[Goal of the exercise] Repeat every line of the data exactly; no picture belongs in the copy.

[Dataset excerpt]

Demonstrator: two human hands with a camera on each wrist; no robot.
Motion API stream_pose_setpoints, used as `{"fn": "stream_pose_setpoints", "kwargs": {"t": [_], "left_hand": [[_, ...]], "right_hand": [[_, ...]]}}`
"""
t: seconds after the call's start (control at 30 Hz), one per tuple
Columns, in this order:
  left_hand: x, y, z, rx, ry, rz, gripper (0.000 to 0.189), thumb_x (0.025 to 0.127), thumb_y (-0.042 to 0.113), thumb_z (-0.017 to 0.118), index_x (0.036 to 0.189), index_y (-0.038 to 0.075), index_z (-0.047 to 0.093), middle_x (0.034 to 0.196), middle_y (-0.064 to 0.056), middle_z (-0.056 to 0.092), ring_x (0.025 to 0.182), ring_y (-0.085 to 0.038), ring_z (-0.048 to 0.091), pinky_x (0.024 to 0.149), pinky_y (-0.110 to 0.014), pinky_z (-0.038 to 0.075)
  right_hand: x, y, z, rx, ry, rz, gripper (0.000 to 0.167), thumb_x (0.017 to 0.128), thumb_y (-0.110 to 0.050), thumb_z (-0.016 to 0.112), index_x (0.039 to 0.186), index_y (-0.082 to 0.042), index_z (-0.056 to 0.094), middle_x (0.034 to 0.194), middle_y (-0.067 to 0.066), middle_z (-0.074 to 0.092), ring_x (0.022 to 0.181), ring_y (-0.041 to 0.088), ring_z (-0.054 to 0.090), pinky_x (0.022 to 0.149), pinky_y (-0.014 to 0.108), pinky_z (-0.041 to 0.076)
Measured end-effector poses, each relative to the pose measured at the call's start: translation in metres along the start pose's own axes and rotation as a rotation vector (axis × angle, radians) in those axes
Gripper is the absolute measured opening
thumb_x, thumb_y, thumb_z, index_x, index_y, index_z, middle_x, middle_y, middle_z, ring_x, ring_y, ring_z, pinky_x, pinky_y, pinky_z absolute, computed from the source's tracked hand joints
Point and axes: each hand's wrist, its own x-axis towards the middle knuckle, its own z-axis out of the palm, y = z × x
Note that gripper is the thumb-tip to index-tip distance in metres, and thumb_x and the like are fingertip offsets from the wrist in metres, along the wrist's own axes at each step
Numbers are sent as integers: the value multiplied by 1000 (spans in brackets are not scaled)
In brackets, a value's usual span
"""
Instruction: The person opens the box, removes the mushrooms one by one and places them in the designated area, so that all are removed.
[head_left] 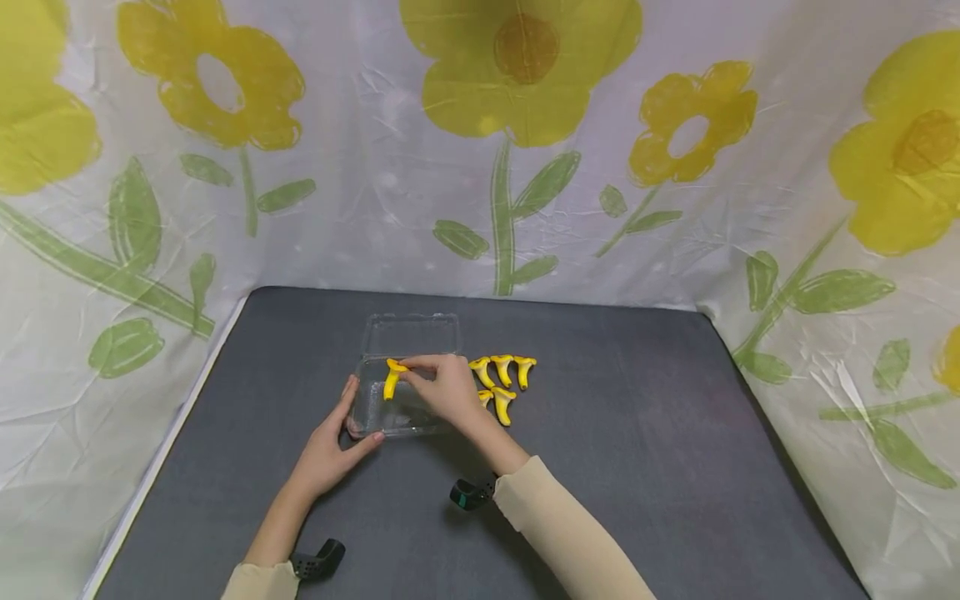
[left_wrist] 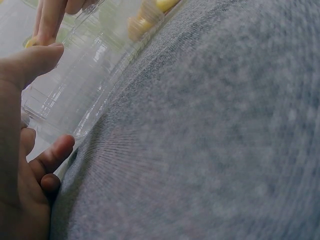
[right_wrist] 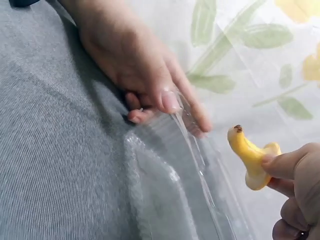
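My right hand (head_left: 448,387) pinches a yellow toy mushroom (head_left: 392,380), shaped like a chanterelle, between thumb and fingers. It is held above a clear plastic container (head_left: 408,430) whose lid (head_left: 412,333) lies folded back behind. In the right wrist view the mushroom (right_wrist: 250,156) points its brown-tipped stem away from the fingers. My left hand (head_left: 330,450) grips the container's near left corner. The right wrist view shows that left hand (right_wrist: 142,70) with its thumb on the rim and fingers along the outer side.
Several more yellow mushrooms (head_left: 503,407) lie in two rows just right of the container, one partly hidden by the right wrist. A dark grey cloth (head_left: 637,467) covers the table. Flower-printed curtains (head_left: 360,208) stand around its back and sides.
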Motion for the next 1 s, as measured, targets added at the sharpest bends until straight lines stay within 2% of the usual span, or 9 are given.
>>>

[Expected output]
Demonstrator: two human hands with a camera on each wrist; no robot.
Motion API stream_pose_setpoints, used as `{"fn": "stream_pose_setpoints", "kwargs": {"t": [_], "left_hand": [[_, ...]], "right_hand": [[_, ...]]}}`
"""
t: seconds after the call's start (control at 30 Hz), one per tuple
Columns, in this order:
  left_hand: x, y, z, rx, ry, rz, gripper (0.000 to 0.189), thumb_x (0.025 to 0.127), thumb_y (-0.042 to 0.113), thumb_z (-0.017 to 0.118), index_x (0.036 to 0.189), index_y (-0.038 to 0.075), index_z (-0.047 to 0.093), middle_x (0.034 to 0.196), middle_y (-0.064 to 0.056), middle_z (-0.056 to 0.092), ring_x (0.025 to 0.182), ring_y (-0.085 to 0.038), ring_z (-0.048 to 0.091), pinky_x (0.024 to 0.149), pinky_y (-0.110 to 0.014), pinky_z (-0.038 to 0.075)
  right_hand: x, y, z, rx, ry, rz, gripper (0.000 to 0.167), thumb_x (0.017 to 0.128), thumb_y (-0.110 to 0.050), thumb_z (-0.016 to 0.112), index_x (0.039 to 0.186), index_y (-0.082 to 0.042), index_z (-0.056 to 0.094), middle_x (0.034 to 0.194), middle_y (-0.067 to 0.066), middle_z (-0.074 to 0.092), ring_x (0.022 to 0.181), ring_y (-0.041 to 0.088), ring_z (-0.054 to 0.090), pinky_x (0.022 to 0.149), pinky_y (-0.014 to 0.108), pinky_z (-0.041 to 0.076)
Measured end-effector poses, each relative to the pose measured at the call's start: translation in metres along the start pose's own axes and rotation as a rotation vector (axis × angle, radians) in those axes
Gripper is the absolute measured opening
thumb_x, thumb_y, thumb_z, index_x, index_y, index_z, middle_x, middle_y, middle_z, ring_x, ring_y, ring_z, pinky_x, pinky_y, pinky_z absolute, computed from the source's tracked hand joints
Point and axes: each hand's wrist, its own x-axis towards the middle knuckle, its own z-axis out of the palm, y = z × x
Note that gripper is the thumb-tip to index-tip distance in metres, and thumb_x and the like are fingertip offsets from the wrist in metres, along the wrist's own axes at each step
Numbers are sent as integers: the value multiplied by 1000 (spans in brackets are not scaled)
In brackets, a value's usual span
"""
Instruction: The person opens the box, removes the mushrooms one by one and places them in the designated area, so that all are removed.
[head_left] 
[left_wrist] 
[right_wrist] 
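My right hand (head_left: 448,387) pinches a yellow toy mushroom (head_left: 392,380), shaped like a chanterelle, between thumb and fingers. It is held above a clear plastic container (head_left: 408,430) whose lid (head_left: 412,333) lies folded back behind. In the right wrist view the mushroom (right_wrist: 250,156) points its brown-tipped stem away from the fingers. My left hand (head_left: 330,450) grips the container's near left corner. The right wrist view shows that left hand (right_wrist: 142,70) with its thumb on the rim and fingers along the outer side.
Several more yellow mushrooms (head_left: 503,407) lie in two rows just right of the container, one partly hidden by the right wrist. A dark grey cloth (head_left: 637,467) covers the table. Flower-printed curtains (head_left: 360,208) stand around its back and sides.
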Motion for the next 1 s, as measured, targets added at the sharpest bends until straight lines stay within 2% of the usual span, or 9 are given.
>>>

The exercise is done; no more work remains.